Наступает ночь. Камера затихает; я лежу и размышляю о своем счастье (не о судьбе — что о ней сейчас думать? А именно о счастье). Очень мне уж не везет в столкновениях с нашей
Я заключил договор на перевод, сделал его, сдал в редакцию, и судья Милютина осудила меня за то, что я не сделал перевод и не сдал его в редакцию (а сейчас он печатается).
Я спрятал женщину от хулиганов, и меня осудили за хулиганство (а хулиганами даже не заинтересовались). И это не были запутанные дела — нет, все было ясно, явно, с самого начала говорило в мою пользу: и логика, и свидетели, и документы, и все равно я был осужден. Таково уж мое счастье. Я вечно кого-то раздражаю и не устраиваю. Или — беда нашей судебной практики? То, что она уж слишком многих устраивает и слишком мало кого боится раздражить?
И тут я вспомнил о "полканах".
В 1949 году нас пригнали в Тайшет. Около палатки нас встретил старший дневальный — старый, заслуженный вор. Мы шли, а он стоял и смотрел на нас.
— Ну что, полканы, пригнали вас? — спросил он меня. — Тут уж вам хана!
— Почему мы полканы? — спросил я. Он фыркнул.
— А кто ж вы? Волки? Нет, это кто-то с маслом в голове вас сдал за волков. Ну, вот ты, — обратился он к моему соседу, — за что ты сидишь? Вредитель? Божественник?
Это был профессор Эрнст — высокий, худой старик астматик. Он скинул мешок на снег и стоял перед вором, вытянувшись.
— Я шпион, — ответил он серьезно.
— Ну вот, немецкий шпион, — радостно подхватил вор. — Еще двоих таких, как ты, и орден следователю! Эх вы, полканы, собачьи ваши шкурки.
И он отошел, а через минуту мы услышали его крик — он кого-то бил и тащил с нар.
— Я вор! — гордо орал он. — Я человек! Я воровал и сел! А ты кто? А ты за что? Ах, ты ни за что? Ну и засохни, пока не стащат в столярку (в столярке стояли гробы). Вон иди к параше. Дай место людям! Безвинный!
Да, страшное дело сидеть в лагере ни за что — понял я тогда. А утром мне профессор Эрнст — искусствовед и археолог — объяснил все по пальцам.

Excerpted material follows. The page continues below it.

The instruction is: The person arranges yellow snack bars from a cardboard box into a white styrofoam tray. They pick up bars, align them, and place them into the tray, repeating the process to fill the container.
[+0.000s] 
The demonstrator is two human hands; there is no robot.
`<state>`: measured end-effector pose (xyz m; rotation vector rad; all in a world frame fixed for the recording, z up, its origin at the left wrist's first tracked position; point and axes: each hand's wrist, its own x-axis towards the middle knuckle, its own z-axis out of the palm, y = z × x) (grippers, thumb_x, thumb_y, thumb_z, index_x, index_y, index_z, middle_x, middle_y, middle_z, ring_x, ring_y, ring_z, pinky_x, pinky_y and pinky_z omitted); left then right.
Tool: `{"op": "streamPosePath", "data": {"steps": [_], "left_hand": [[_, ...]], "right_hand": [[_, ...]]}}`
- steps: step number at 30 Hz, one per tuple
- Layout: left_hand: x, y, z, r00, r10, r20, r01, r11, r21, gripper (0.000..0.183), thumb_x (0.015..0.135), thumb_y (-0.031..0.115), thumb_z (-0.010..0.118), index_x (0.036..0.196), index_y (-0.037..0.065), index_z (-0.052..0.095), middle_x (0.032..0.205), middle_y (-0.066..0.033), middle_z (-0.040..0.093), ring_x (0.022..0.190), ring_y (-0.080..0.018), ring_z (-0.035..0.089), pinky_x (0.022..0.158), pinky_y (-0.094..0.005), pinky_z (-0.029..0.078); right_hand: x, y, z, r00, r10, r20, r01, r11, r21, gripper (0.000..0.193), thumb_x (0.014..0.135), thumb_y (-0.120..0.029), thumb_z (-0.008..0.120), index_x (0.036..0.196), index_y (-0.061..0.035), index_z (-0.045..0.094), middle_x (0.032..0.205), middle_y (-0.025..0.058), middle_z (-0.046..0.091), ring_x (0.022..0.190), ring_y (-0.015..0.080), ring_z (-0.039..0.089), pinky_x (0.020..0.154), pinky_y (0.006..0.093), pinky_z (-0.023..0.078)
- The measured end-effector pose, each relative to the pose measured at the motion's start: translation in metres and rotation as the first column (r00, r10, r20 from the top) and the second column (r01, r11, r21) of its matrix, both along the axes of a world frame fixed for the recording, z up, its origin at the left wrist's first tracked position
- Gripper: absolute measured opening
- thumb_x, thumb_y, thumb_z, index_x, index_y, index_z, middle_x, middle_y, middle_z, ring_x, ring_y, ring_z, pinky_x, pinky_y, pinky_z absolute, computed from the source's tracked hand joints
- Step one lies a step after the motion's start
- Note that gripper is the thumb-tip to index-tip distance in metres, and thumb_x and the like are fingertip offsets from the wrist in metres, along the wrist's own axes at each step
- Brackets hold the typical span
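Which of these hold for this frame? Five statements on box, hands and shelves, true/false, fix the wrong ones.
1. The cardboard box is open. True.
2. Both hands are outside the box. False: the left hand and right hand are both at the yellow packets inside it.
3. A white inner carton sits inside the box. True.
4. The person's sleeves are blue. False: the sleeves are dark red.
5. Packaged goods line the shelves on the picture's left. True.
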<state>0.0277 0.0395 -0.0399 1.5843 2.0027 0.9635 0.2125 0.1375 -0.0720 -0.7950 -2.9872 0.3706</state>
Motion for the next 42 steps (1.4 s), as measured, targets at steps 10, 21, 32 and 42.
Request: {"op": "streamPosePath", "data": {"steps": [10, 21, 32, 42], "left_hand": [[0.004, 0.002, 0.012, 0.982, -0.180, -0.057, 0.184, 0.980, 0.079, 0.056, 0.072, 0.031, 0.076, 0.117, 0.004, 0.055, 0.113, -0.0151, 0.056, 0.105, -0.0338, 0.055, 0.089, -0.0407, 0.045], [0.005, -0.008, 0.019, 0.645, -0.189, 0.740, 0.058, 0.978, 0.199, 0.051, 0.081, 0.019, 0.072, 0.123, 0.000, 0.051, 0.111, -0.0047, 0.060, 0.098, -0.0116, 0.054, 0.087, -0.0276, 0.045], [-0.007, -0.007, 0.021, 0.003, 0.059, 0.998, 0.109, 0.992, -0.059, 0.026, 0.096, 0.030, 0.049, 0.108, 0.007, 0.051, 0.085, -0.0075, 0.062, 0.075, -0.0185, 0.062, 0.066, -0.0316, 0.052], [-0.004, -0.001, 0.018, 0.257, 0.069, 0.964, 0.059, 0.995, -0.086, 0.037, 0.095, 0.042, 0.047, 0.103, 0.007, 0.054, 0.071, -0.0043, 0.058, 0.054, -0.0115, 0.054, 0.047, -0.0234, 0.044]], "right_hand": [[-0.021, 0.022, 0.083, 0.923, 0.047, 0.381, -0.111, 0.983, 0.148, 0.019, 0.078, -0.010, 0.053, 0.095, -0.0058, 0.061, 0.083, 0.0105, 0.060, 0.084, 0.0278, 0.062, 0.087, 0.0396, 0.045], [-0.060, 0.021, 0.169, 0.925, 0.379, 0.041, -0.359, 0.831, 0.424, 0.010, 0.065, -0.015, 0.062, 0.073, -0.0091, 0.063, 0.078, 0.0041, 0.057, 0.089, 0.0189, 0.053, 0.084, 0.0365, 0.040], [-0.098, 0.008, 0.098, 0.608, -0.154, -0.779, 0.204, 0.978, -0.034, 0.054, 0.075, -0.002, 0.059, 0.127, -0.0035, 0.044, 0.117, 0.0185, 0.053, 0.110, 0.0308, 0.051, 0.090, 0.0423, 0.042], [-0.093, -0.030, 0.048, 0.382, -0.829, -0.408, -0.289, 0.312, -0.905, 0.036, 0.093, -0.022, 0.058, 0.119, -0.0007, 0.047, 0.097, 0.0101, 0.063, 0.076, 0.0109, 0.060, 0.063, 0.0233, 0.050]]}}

— Вот, скажем, дорогой мой, какую-то деревушку одолели волки. И столько их развелось, что за каждую голову власть положила по сотне. А пришел в контору мужичок-серячок, увидел, что там сидит жулик, возвратился в избу, снял с гвоздя ружье. "Полкан, Полкан!" Пиф-паф, голову долой и: "Вот, ваше степенство, волчок-с, пожалуйте премию-с". Спрашивается, — и тут профессор Эрнст загнул первый палец, — много ли будет побито волков? — Он загнул второй. — Много ли останется в живых полканов? — Загнул третий. Много ли в селе появится настоящих охотников или и те, что были охотниками, превратятся в гицелей? {В собачников — в тех, кто с собак шкуры дерет.} — Он показал мне кулак и спросил: — Ясно?
— Ясно, — ответил я.
Этот разговор я потом вспоминал не раз, когда встречался на улицах со своими бывшими товарищами по лагерю; все диверсанты, шпионы-террористы, агенты иностранных разведок либо получали пенсии, либо были реабилитированы посмертно (иногда даже с некрологами). Это все были полканы! Временно исполняющие обязанности волков!
(Не могу забыть только один случай, хотя тут он как будто и ни к чему. Во время моих долгих и тягучих хождений по мукам я почти всегда встречал одну женщину. Мы с ней часами сидели в коридоре — я просто засматривался на нее: такое у нее было замкнутое, холодное лицо. Я еще суетился, советовался с кем-то, что-то там строчил, она сидела молча. И вот раз я встретил ее у входа. Она шла развинченной походкой, пошатывалась, лицо у нее было мокрое, но она улыбалась. "Поздравьте меня, — сказала она счастливо. — Все. Муж реабилитирован посмертно!")
А что сталось с волками? А почитайте-ка их заграничные мемуары.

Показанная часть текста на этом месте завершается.